START Source material
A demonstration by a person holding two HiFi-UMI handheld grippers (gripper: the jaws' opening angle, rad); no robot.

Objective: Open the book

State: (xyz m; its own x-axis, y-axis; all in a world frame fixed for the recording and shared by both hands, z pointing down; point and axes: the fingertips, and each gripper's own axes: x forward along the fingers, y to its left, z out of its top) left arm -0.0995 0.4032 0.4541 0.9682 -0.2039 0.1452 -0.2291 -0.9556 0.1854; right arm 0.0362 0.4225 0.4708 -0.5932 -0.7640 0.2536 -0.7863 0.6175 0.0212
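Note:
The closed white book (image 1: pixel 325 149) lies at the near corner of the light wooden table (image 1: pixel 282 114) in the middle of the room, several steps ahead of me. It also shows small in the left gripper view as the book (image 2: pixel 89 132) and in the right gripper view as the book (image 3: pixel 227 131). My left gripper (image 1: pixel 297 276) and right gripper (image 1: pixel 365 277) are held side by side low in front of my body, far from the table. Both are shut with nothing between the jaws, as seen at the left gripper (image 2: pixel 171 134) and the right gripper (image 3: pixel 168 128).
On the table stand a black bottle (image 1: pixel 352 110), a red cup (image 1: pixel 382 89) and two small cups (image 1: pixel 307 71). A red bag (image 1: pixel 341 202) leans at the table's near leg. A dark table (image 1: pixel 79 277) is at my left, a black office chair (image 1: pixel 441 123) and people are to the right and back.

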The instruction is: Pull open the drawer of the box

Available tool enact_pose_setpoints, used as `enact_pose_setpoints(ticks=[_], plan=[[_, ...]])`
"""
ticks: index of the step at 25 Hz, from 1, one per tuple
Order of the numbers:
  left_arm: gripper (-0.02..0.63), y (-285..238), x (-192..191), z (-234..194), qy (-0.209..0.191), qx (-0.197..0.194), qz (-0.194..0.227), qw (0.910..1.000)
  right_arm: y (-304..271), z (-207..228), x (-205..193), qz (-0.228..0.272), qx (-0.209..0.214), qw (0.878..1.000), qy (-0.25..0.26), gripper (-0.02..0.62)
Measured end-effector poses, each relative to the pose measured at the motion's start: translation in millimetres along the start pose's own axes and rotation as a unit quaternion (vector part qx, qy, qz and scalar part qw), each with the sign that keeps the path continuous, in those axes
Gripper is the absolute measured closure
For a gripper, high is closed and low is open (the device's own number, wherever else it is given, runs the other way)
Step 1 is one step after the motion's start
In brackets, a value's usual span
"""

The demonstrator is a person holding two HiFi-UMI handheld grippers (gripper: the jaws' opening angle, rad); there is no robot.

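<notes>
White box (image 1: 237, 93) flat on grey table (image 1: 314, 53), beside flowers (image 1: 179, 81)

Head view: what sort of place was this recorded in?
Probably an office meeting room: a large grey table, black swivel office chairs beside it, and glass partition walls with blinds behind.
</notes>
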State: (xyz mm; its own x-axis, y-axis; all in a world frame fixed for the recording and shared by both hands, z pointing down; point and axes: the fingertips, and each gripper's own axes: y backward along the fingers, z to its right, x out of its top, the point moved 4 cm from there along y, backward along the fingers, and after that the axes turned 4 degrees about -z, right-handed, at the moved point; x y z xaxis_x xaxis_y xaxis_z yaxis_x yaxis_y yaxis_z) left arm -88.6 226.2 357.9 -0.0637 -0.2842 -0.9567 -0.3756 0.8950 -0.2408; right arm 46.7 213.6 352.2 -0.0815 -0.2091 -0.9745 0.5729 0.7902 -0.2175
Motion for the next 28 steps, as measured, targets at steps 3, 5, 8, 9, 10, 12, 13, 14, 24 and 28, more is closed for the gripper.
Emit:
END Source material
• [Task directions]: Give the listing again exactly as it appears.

• [Answer below]:
A demonstration by a person holding two HiFi-UMI handheld grippers (gripper: the jaws' opening angle, rad); no robot.

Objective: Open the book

State: (xyz m; its own x-axis, y-axis; all in a world frame fixed for the recording and shared by both hands, z pointing down; point and axes: the fingertips, and each gripper's own axes: x forward along the fingers, y to its left, z out of its top) left arm -0.0995 0.4032 0.4541 0.9682 -0.2039 0.1452 -0.2291 -0.9556 0.1854; right arm 0.0362 0.4225 0.4708 -0.5932 -0.7640 0.2536 -0.7863 0.6175 0.0212
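Note:
The closed white book (image 1: pixel 325 149) lies at the near corner of the light wooden table (image 1: pixel 282 114) in the middle of the room, several steps ahead of me. It also shows small in the left gripper view as the book (image 2: pixel 89 132) and in the right gripper view as the book (image 3: pixel 227 131). My left gripper (image 1: pixel 297 276) and right gripper (image 1: pixel 365 277) are held side by side low in front of my body, far from the table. Both are shut with nothing between the jaws, as seen at the left gripper (image 2: pixel 171 134) and the right gripper (image 3: pixel 168 128).
On the table stand a black bottle (image 1: pixel 352 110), a red cup (image 1: pixel 382 89) and two small cups (image 1: pixel 307 71). A red bag (image 1: pixel 341 202) leans at the table's near leg. A dark table (image 1: pixel 79 277) is at my left, a black office chair (image 1: pixel 441 123) and people are to the right and back.
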
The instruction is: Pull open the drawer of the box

Available tool enact_pose_setpoints, used as `enact_pose_setpoints(ticks=[_], plan=[[_, ...]])`
"""
ticks: index of the step at 25 Hz, from 1, one per tuple
Order of the numbers:
  left_arm: gripper (-0.02..0.63), y (-285..238), x (-192..191), z (-234..194), qy (-0.209..0.191), qx (-0.197..0.194), qz (-0.194..0.227), qw (0.910..1.000)
  right_arm: y (-304..271), z (-207..228), x (-205..193), qz (-0.228..0.272), qx (-0.209..0.214), qw (0.878..1.000), qy (-0.25..0.26), gripper (-0.02..0.62)
Measured end-effector poses, each relative to the pose measured at the motion's start: translation in millimetres along the start pose's own axes and rotation as a unit quaternion (vector part qx, qy, qz and scalar part qw), each with the sign that keeps the path continuous, in those axes
Gripper is the absolute measured closure
For a gripper, high is closed and low is open (the device's own number, wherever else it is given, runs the other way)
Step 1 is one step after the motion's start
In brackets, a value's usual span
"""

The demonstrator is a person holding two HiFi-UMI handheld grippers (gripper: the jaws' opening angle, rad); there is no robot.

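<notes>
White box (image 1: 237, 93) flat on grey table (image 1: 314, 53), beside flowers (image 1: 179, 81)

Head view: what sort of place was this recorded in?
Probably an office meeting room: a large grey table, black swivel office chairs beside it, and glass partition walls with blinds behind.
</notes>
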State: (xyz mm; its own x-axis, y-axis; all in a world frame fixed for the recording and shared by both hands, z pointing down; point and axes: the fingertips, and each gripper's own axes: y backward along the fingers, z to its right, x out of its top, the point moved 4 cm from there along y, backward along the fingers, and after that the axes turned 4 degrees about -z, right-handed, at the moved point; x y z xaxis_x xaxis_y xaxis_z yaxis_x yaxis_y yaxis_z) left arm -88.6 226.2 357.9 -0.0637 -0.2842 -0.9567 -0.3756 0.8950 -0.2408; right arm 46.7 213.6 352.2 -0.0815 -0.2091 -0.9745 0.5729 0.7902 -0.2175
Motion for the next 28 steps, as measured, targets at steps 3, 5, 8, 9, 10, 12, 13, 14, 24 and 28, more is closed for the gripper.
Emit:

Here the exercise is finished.